= Task description =
Your answer should be the lines below from the one with "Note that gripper" to the one with "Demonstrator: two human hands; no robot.", both included, given again exactly and with nothing added.

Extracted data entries

______

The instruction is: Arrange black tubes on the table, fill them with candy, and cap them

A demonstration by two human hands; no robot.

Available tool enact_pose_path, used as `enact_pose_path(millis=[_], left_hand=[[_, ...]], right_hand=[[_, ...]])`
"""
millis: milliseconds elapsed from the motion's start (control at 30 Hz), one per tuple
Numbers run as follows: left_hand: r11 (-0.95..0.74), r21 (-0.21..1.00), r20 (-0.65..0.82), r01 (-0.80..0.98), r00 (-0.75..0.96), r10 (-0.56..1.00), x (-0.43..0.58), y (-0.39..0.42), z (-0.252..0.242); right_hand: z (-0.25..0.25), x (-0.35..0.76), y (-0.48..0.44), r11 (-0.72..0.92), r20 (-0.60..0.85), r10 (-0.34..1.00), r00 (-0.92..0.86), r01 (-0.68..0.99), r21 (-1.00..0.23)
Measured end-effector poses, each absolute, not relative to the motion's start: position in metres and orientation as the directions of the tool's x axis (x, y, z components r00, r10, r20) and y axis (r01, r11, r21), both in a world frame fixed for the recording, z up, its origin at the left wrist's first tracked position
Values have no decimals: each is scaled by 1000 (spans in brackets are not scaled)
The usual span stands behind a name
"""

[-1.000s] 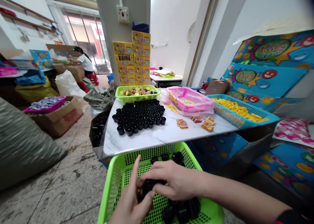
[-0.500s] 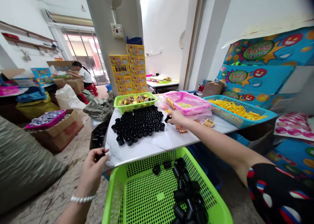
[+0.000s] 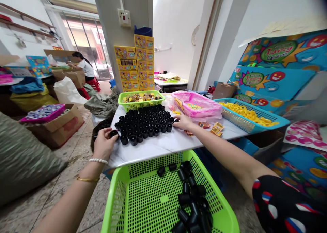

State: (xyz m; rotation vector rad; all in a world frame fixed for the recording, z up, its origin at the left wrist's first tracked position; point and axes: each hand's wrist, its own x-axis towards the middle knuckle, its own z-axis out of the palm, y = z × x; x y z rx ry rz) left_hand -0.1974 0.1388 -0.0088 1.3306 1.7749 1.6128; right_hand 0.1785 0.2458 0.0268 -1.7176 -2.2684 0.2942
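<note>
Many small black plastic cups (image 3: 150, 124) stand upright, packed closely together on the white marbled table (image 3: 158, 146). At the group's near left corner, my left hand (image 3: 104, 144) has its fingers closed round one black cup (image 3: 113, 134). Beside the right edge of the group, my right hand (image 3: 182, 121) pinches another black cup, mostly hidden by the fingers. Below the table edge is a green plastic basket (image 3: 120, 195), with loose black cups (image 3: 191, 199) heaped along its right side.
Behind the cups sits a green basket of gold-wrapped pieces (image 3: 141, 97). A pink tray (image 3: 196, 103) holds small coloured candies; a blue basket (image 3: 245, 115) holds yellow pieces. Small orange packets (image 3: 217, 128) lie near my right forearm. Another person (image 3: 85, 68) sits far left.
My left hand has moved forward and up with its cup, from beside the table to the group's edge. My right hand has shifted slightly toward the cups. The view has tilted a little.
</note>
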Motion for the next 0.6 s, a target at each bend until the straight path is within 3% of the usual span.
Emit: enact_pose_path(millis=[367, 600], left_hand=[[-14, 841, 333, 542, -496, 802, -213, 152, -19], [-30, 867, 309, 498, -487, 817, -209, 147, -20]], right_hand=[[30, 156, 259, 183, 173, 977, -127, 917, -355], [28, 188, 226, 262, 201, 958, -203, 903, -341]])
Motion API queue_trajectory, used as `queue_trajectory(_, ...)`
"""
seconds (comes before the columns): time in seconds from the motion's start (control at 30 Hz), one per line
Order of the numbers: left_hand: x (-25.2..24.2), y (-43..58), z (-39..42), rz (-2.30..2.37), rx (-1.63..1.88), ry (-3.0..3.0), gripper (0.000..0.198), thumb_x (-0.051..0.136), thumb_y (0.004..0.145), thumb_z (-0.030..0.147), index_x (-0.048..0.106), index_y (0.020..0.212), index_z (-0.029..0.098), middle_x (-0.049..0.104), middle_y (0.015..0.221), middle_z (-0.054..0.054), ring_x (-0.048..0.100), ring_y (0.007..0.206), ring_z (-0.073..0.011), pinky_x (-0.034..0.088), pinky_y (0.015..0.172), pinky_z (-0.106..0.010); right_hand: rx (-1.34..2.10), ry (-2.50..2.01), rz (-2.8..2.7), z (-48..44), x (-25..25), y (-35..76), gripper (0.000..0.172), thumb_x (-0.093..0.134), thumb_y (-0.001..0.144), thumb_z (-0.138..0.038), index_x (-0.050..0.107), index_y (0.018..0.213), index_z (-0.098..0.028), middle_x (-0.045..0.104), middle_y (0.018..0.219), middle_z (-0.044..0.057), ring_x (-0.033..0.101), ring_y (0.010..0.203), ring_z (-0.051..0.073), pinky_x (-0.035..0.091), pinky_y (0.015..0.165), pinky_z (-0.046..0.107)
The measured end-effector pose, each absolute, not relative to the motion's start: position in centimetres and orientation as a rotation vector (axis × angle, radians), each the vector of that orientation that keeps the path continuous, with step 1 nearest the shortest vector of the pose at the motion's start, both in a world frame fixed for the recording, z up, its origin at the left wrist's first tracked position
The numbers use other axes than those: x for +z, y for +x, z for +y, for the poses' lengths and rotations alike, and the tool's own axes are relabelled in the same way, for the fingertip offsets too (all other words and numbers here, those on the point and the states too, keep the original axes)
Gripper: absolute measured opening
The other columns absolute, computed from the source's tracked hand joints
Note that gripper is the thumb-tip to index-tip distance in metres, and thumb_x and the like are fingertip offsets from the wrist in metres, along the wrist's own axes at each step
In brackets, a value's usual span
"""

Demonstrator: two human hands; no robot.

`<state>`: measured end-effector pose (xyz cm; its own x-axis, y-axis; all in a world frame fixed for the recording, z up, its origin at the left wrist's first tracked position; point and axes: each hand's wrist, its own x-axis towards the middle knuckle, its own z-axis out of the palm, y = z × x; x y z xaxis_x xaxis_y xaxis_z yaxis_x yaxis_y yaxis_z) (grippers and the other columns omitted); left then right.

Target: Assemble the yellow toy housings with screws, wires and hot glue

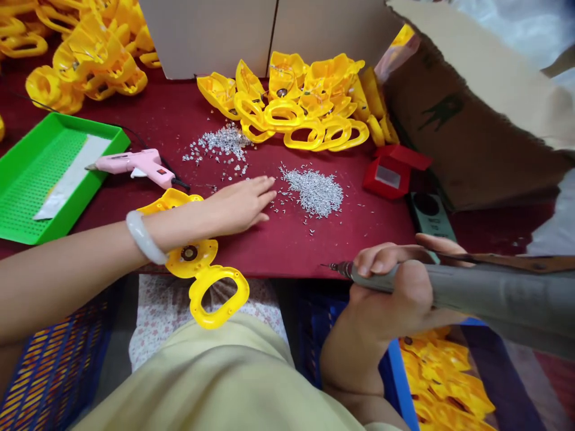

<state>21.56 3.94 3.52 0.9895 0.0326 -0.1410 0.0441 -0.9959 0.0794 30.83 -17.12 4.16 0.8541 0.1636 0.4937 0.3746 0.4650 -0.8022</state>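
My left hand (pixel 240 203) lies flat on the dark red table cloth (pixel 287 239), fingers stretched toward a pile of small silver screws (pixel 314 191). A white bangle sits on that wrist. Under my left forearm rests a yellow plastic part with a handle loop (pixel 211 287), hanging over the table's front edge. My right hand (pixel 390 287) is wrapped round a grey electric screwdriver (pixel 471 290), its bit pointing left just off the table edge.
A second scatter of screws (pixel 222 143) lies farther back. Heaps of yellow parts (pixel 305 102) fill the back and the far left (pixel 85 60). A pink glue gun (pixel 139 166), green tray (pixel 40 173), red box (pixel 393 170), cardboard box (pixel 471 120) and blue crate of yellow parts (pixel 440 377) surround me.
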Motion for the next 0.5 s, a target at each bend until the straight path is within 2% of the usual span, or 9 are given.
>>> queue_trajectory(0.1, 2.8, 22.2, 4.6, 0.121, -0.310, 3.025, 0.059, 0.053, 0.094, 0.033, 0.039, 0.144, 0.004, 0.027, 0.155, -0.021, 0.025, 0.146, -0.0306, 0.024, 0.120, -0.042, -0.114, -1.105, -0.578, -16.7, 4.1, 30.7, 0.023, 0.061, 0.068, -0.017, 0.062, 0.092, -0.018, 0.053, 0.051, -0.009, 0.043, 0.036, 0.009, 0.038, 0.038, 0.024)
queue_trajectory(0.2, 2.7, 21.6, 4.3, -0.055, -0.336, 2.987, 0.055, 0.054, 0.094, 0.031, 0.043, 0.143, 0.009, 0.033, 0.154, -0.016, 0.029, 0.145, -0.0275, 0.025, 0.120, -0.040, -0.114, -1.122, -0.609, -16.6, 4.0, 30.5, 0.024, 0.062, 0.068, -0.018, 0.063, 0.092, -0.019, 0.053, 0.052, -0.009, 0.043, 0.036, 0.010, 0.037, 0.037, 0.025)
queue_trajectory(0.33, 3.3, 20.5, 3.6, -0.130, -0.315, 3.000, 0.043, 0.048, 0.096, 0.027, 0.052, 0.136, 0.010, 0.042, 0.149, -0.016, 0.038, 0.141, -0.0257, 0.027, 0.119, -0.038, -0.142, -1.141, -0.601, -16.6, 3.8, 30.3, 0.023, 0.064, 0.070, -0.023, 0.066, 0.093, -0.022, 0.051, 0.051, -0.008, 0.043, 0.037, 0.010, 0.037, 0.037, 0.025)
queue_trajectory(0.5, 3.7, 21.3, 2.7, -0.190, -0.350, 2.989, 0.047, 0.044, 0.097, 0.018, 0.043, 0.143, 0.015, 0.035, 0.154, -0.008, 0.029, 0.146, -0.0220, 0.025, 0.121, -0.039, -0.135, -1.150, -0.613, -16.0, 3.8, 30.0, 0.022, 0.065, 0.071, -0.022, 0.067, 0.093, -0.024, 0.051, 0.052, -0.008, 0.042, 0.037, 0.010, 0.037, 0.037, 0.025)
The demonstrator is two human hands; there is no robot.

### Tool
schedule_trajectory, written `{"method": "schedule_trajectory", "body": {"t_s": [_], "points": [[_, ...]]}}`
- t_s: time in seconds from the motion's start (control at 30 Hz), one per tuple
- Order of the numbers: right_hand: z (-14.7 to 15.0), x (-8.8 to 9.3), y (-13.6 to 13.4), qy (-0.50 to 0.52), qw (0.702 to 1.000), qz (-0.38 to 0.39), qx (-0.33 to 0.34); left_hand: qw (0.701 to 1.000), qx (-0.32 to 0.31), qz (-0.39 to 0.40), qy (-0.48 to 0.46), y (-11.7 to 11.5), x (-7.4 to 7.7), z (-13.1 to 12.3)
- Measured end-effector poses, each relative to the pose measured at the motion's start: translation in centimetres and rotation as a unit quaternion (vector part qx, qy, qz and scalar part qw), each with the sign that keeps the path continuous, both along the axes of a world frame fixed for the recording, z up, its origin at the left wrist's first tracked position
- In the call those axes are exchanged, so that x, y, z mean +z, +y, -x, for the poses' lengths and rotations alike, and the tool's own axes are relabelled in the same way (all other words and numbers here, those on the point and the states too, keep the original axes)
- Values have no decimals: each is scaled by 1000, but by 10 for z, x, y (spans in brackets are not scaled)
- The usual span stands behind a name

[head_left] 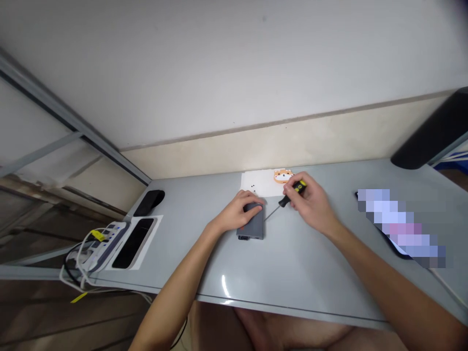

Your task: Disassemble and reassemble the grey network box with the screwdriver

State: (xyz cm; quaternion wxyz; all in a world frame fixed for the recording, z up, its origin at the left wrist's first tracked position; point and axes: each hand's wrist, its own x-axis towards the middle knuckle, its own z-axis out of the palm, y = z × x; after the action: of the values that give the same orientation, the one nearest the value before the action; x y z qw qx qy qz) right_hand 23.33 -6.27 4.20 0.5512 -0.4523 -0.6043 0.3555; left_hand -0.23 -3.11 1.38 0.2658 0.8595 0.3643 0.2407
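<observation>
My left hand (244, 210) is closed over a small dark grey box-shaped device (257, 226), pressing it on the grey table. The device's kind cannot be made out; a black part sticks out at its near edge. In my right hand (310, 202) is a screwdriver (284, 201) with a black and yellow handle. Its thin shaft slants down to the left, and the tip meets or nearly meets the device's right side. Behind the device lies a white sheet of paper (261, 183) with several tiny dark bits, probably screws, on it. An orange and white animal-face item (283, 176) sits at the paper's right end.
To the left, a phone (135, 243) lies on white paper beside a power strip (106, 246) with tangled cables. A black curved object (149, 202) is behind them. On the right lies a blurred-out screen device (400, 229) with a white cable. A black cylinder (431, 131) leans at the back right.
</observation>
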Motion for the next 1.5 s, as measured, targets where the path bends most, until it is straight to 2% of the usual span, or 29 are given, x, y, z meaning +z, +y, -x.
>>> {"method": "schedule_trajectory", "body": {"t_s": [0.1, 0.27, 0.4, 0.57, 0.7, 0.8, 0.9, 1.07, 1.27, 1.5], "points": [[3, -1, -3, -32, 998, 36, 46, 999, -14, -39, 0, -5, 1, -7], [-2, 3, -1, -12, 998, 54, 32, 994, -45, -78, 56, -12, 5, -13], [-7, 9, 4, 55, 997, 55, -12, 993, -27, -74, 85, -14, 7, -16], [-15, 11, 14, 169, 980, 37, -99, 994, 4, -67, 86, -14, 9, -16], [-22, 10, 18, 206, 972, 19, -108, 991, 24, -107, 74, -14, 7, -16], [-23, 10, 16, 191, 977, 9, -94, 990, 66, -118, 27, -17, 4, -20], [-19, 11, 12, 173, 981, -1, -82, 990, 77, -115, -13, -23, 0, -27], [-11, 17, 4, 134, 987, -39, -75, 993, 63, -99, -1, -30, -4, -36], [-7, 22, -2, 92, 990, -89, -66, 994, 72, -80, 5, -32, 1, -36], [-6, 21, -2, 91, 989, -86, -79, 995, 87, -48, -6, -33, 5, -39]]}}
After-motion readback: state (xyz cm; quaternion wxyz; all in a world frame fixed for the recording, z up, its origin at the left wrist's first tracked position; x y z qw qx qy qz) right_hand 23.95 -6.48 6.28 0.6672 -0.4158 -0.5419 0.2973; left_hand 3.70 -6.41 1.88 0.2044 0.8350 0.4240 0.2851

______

= Problem solution =
Note that gripper is the thumb-tip to index-tip distance in metres, and thumb_x and the like are fingertip offsets from the wrist in metres, along the wrist's own axes at each step
In brackets, a value's usual span
"""

Demonstrator: two human hands; no robot.

The given answer completes the exercise.